The effect of several catalyst supports with large specific surface area (such as SiC, Al2O3, SiC-Al2O3-ball, and SiC-Al2O3) on catalytic activity was evaluated in this study. CuO-CeO2 supported on SiC-Al2O3 exhibited high stability and activity, which was considerably close to the thermodynamic equilibrium curve at 625 °C during the stability test for 50 h. The SO3 decomposition temperature decreased from 750 °C to 625 °C. SiC-Al2O3contained numerous micropores and mesopores and had a large specific area, indicating strong adsorption, as determined by transmission electron microscopy (TEM), high-resolution transmission electron microscopy (HRTEM), X-ray diffraction (XRD), and nitrogen adsorption measurement.
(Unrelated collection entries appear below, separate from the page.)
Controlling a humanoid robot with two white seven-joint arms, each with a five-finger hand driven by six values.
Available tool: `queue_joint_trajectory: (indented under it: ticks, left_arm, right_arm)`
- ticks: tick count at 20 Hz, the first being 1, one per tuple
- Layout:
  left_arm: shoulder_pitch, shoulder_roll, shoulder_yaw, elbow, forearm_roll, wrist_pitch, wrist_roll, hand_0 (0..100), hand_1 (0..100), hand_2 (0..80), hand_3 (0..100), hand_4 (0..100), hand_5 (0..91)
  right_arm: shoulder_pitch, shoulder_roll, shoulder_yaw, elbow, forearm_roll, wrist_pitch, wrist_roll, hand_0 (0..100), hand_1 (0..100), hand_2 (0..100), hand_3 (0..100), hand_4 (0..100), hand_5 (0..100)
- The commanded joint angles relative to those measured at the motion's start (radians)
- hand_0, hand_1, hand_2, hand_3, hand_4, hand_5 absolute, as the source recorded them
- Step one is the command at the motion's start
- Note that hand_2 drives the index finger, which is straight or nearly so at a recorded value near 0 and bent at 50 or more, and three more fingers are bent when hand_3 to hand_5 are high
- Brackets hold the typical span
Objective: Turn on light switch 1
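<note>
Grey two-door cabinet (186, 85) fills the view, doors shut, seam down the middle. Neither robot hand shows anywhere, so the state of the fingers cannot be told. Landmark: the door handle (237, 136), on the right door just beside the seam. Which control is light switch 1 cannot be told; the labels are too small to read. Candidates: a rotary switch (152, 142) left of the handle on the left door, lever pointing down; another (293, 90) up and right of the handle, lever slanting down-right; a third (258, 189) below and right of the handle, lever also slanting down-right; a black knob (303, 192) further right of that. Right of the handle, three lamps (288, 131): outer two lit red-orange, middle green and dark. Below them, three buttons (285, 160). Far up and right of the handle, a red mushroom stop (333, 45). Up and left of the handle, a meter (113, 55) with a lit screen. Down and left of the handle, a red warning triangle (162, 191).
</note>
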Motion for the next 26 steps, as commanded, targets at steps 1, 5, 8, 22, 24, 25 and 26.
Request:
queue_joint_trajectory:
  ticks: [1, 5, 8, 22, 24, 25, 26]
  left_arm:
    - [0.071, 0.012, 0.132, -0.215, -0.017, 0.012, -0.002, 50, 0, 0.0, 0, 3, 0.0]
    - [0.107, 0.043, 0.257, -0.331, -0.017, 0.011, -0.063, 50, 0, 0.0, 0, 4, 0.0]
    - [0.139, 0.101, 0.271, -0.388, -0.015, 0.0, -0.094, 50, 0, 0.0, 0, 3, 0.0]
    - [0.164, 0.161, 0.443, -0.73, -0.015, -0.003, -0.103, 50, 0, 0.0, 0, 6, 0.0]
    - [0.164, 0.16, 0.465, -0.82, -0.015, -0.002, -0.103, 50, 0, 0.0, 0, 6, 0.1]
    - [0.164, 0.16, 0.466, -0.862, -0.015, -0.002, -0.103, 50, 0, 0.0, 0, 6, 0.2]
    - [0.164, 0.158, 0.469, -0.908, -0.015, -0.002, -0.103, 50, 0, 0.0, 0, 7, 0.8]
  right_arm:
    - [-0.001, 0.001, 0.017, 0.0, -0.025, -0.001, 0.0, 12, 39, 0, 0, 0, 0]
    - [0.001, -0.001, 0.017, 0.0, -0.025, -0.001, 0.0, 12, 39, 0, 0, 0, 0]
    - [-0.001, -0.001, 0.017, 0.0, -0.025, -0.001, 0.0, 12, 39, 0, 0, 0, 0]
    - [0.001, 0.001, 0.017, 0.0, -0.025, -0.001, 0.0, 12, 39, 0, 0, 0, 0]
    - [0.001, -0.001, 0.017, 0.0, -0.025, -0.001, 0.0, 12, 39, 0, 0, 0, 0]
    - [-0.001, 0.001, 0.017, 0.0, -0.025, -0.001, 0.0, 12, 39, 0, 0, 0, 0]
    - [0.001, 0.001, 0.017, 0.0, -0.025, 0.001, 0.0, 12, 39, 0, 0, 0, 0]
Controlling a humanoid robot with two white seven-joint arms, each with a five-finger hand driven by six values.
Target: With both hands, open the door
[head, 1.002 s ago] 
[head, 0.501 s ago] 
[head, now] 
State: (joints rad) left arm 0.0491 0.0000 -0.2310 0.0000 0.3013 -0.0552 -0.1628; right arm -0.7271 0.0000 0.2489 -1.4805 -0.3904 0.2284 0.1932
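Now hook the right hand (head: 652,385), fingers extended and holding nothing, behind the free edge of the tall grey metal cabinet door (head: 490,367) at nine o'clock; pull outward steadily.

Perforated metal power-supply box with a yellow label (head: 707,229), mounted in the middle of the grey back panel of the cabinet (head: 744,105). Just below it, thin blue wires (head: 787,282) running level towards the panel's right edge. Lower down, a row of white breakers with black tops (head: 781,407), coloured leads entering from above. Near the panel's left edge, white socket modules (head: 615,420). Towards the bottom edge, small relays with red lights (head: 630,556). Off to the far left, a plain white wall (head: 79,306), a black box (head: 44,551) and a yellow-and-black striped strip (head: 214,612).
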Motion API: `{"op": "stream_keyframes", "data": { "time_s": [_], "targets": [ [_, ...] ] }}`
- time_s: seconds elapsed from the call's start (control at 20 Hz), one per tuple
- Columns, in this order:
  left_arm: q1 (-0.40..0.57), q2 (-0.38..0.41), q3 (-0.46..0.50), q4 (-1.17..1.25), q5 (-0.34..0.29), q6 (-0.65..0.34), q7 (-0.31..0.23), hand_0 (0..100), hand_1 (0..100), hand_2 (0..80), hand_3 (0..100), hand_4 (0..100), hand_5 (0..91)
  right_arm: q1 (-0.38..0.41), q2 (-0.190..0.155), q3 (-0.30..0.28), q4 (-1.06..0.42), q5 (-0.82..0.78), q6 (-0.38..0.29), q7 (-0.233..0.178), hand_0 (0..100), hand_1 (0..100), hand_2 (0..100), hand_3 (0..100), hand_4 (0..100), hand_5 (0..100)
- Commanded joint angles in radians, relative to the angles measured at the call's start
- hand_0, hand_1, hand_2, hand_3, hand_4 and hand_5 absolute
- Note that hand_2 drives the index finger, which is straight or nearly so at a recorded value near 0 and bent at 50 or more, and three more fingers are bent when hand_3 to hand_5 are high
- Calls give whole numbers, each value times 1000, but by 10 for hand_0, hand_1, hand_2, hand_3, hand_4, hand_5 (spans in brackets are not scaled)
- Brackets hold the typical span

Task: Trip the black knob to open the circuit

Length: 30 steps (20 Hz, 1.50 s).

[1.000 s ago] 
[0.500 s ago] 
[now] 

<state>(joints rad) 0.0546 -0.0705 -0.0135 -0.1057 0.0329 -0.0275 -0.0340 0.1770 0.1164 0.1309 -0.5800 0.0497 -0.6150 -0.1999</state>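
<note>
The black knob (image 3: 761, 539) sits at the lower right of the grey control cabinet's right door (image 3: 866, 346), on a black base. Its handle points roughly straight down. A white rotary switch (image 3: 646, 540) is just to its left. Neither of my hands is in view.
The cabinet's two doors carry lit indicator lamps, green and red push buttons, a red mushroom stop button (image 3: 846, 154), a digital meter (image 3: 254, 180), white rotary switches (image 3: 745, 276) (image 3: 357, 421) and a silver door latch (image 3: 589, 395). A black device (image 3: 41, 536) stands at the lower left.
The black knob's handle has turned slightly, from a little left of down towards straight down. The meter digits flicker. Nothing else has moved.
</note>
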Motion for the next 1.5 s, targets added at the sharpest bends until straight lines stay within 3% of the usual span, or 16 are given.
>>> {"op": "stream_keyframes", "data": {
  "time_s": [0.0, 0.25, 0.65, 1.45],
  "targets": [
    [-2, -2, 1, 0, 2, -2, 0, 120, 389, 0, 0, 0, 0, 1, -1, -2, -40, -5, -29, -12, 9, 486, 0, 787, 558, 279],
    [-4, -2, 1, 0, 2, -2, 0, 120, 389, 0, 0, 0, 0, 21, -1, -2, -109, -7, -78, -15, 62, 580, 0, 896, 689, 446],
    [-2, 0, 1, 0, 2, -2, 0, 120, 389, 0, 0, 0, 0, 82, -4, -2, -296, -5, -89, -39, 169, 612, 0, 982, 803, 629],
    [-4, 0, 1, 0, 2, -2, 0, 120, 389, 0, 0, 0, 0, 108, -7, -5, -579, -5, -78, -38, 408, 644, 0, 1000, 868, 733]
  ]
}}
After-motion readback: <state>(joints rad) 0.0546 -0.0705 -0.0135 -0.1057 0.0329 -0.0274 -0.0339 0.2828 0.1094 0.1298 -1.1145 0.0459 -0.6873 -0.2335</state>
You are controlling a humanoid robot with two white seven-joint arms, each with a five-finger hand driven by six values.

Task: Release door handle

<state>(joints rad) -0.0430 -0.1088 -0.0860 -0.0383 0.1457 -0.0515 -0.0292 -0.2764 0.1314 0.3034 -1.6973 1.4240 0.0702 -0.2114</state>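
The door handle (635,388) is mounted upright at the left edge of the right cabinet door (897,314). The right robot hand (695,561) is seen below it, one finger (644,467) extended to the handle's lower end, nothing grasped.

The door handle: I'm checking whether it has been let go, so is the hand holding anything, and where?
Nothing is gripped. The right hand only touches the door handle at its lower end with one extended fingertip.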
X-ray photoelectron spectroscopy (XPS) revealed that the surface of SiC-Al2O3consisted of Al2O3, SiC, and SiO2 and that the cerium oxide surface had the largest number of defects. Temperature-programmed reduction (H2-TPR) results indicated that the cerium-copper oxides on the surface of powdered SiC-Al2O3 had the strongest redox potential and that CuO had the lowest reduction temperature.